Minha distante carícia

Onde o São Francisco

Provoca sempre

Uma mensagem de saudade.


Jaciobá,

De Manoel Rego, a exponência;

De Bráulio Cavalcante, o mártir;

De Nezinho (o Cego), a música.


Jaciobá,

Da poesia romântica

De Vinícius Ligianus;

Da parnasiana de Bem Gum.


Jaciobá,

Das regências dos maestros

Abílio e Nozinho.


Pão de Açúcar,

Vejo o exagero do violão

De Adail Simas;

Vejo acordes tão belos

De Paulo Alves e Zequinha.

O cavaquinho harmonioso

De João de Santa,

Que beleza!

O pandeiro inquieto

De Zé Negão

Naquele rítmo de extasiar;

Saudade infinita

De Agobar Feitosa

(não é bom lembrar...)


Pão de Açúcar

Dos emigrantes

Roberto Alvim,

Eraldo Lacet,

Zé Amaral...

Verdadeiros jaciobenses.

E mais:

As peixadas de Evenus Luz,

Aquele que tem a “estrela”

Sem conhecê-la.


Pão de Açúcar

Dos que saíram:

Zaluar Santana,

Américo Castro,

Darras Nóia,

Manoel Passinha.


Pão de Açúcar

Dos que ficaram:

Luizinho Machado

(a educação personificada)

E João Lisboa

(do Cristo Redentor)

A grandiosa jóia.


Pão de Açúcar,

Meu mundo distante

De Cáctus

E águas santas.

______________

Marcus Vinícius Maciel Mendonça(Ícaro)

(*) Pão de Açúcar(AL), 14.02.1937

(+) Maceió (AL), 07.05.1976

Publicado no livro: Pão de Açúcar, cem anos de poesia.


*****


PÃO DE AÇÚCAR


Dorme, cidade branca, silenciosa e triste.

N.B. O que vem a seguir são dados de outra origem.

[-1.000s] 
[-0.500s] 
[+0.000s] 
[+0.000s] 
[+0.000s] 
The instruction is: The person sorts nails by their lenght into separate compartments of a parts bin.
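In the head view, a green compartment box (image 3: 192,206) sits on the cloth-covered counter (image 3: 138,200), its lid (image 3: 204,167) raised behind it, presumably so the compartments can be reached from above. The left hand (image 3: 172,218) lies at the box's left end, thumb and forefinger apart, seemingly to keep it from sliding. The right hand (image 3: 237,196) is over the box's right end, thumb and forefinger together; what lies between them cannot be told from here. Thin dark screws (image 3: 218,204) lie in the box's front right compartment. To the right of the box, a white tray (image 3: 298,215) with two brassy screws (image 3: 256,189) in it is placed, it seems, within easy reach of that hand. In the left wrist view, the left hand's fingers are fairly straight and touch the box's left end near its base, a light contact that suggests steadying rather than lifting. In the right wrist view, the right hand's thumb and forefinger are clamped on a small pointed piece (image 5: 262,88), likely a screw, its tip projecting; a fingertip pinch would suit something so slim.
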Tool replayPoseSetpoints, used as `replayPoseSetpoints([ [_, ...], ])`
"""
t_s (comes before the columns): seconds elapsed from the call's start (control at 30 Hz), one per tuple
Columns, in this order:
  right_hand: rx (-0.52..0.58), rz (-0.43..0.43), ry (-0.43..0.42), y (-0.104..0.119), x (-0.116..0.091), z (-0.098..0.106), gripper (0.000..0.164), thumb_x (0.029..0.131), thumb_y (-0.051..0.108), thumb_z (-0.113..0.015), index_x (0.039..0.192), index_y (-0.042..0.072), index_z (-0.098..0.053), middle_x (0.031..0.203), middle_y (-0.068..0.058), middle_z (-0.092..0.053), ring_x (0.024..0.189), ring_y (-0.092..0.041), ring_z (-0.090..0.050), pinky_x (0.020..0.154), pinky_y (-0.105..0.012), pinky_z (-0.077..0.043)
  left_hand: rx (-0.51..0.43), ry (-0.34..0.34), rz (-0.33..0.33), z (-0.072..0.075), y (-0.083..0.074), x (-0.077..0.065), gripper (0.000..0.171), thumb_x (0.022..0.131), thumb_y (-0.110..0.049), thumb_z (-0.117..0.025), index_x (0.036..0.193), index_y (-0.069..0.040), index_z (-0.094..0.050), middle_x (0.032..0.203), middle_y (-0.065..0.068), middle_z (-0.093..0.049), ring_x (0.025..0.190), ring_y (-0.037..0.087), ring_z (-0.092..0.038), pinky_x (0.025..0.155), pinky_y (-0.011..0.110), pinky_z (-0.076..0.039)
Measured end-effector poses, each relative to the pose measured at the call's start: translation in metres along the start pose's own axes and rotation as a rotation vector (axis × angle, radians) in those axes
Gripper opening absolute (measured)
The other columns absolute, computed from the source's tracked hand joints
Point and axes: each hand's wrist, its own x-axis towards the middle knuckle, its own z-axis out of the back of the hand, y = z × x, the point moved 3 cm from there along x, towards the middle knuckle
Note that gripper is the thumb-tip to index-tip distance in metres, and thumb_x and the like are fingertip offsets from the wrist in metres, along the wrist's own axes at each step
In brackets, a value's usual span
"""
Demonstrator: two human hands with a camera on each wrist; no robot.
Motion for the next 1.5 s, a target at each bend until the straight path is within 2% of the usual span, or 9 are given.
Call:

Dum balcão de janela eu velo o seu dormir.

Nas tuas ermas ruas somente o pó existe,

O pó que o vendaval deixou no chão cair.


Dorme, cidade branca, do céu a lua assiste

O teu profundo sono num divino sorrir.

Só de silêncio e sonhos o teu viver consiste,

Sob um manto de estrelas trêmulas a luzir.


Assim, amortecida, tú guardas teus mistérios.

Teus jardins se parecem com vastos cemitérios

Por onde as brisas passam em brando sussurrar.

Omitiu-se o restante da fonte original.